> **DATA EXCERPT**:
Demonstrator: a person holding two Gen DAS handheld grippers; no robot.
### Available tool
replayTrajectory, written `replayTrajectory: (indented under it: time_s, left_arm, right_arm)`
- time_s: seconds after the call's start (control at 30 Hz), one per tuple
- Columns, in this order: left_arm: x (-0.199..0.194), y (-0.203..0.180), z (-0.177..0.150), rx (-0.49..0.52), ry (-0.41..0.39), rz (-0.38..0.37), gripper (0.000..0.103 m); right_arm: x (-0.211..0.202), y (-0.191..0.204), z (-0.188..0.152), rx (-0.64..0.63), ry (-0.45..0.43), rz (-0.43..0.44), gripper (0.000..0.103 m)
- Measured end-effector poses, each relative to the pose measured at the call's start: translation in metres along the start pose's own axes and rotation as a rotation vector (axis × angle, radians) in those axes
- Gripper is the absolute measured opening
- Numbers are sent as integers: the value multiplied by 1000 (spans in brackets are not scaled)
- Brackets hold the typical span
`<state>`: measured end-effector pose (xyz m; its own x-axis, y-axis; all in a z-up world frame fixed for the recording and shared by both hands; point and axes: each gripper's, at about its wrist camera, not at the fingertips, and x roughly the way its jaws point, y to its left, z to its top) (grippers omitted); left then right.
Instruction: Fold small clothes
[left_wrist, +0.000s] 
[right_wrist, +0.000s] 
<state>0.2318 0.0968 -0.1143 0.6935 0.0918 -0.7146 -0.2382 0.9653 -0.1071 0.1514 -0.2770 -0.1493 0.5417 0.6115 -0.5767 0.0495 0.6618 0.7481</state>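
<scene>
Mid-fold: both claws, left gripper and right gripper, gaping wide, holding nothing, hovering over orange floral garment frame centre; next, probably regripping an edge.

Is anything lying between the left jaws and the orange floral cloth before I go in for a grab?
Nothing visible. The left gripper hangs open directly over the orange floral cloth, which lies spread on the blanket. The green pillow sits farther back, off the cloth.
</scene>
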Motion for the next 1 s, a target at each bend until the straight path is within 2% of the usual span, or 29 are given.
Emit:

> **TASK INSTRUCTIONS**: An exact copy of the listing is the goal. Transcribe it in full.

> **SOLUTION FOR THIS PROBLEM**:
Demonstrator: a person holding two Gen DAS handheld grippers; no robot.
### Available tool
replayTrajectory, written `replayTrajectory: (indented under it: time_s, left_arm, right_arm)`
- time_s: seconds after the call's start (control at 30 Hz), one per tuple
- Columns, in this order: left_arm: x (-0.199..0.194), y (-0.203..0.180), z (-0.177..0.150), rx (-0.49..0.52), ry (-0.41..0.39), rz (-0.38..0.37), gripper (0.000..0.103 m); right_arm: x (-0.211..0.202), y (-0.191..0.204), z (-0.188..0.152), rx (-0.64..0.63), ry (-0.45..0.43), rz (-0.43..0.44), gripper (0.000..0.103 m)
- Measured end-effector poses, each relative to the pose measured at the call's start: translation in metres along the start pose's own axes and rotation as a rotation vector (axis × angle, radians) in those axes
- Gripper is the absolute measured opening
- Numbers are sent as integers: the value multiplied by 1000 (spans in brackets are not scaled)
- Brackets hold the typical span
`<state>`: measured end-effector pose (xyz m; its own x-axis, y-axis; all in a z-up world frame fixed for the recording and shared by both hands; point and axes: each gripper's, at about its wrist camera, not at the fingertips, and x roughly the way its jaws point, y to its left, z to its top) (grippers omitted); left then right.
Instruction: Fold small clothes
[left_wrist, +0.000s] 
[right_wrist, +0.000s] 
<state>0.2318 0.0968 -0.1143 0.6935 0.0918 -0.7146 -0.2382 0.9653 -0.1071 0.1514 -0.2770 -0.1493 0.5417 0.6115 -0.5767 0.0495 0.6618 0.7481</state>
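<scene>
Mid-fold: both claws, left gripper and right gripper, gaping wide, holding nothing, hovering over orange floral garment frame centre; next, probably regripping an edge.

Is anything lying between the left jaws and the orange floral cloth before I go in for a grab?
Nothing visible. The left gripper hangs open directly over the orange floral cloth, which lies spread on the blanket. The green pillow sits farther back, off the cloth.
</scene>
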Motion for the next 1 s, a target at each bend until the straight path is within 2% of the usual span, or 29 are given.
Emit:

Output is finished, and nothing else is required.